> _Task prompt_
Nothing in the data should be altered when it is repeated in full.

> _Data_
■ ■ ■ ■ ■ ■ ■

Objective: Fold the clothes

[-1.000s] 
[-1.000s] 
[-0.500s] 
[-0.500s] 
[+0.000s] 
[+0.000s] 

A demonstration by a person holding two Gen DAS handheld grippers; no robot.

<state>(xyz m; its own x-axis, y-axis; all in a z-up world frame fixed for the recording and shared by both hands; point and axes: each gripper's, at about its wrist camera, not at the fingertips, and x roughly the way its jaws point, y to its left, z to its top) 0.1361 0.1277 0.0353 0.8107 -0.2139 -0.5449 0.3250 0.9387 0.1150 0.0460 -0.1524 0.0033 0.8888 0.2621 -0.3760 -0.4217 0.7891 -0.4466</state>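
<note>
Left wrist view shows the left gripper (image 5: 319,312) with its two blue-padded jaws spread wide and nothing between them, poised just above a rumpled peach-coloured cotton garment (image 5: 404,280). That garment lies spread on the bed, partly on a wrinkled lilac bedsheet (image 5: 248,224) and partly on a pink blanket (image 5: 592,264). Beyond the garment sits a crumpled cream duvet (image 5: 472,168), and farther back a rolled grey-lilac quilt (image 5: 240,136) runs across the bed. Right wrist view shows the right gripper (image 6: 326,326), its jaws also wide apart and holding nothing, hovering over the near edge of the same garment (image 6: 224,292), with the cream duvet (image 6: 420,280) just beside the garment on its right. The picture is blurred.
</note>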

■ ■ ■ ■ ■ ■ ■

> _Answer section_
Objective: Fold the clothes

[-1.000s] 
[-1.000s] 
[-0.500s] 
[-0.500s] 
[+0.000s] 
[+0.000s] 

A demonstration by a person holding two Gen DAS handheld grippers; no robot.

<state>(xyz m; its own x-axis, y-axis; all in a z-up world frame fixed for the recording and shared by both hands; point and axes: each gripper's, at about its wrist camera, not at the fingertips, and x roughly the way its jaws point, y to its left, z to its top) 0.1361 0.1277 0.0353 0.8107 -0.2139 -0.5449 0.3250 0.9387 0.1150 0.0460 -0.1524 0.0033 0.8888 0.2621 -0.3760 -0.4217 0.7891 -0.4466</state>
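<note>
Left wrist view shows the left gripper (image 5: 319,312) with its two blue-padded jaws spread wide and nothing between them, poised just above a rumpled peach-coloured cotton garment (image 5: 404,280). That garment lies spread on the bed, partly on a wrinkled lilac bedsheet (image 5: 248,224) and partly on a pink blanket (image 5: 592,264). Beyond the garment sits a crumpled cream duvet (image 5: 472,168), and farther back a rolled grey-lilac quilt (image 5: 240,136) runs across the bed. Right wrist view shows the right gripper (image 6: 326,326), its jaws also wide apart and holding nothing, hovering over the near edge of the same garment (image 6: 224,292), with the cream duvet (image 6: 420,280) just beside the garment on its right. The picture is blurred.
</note>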

Nothing else belongs in this output.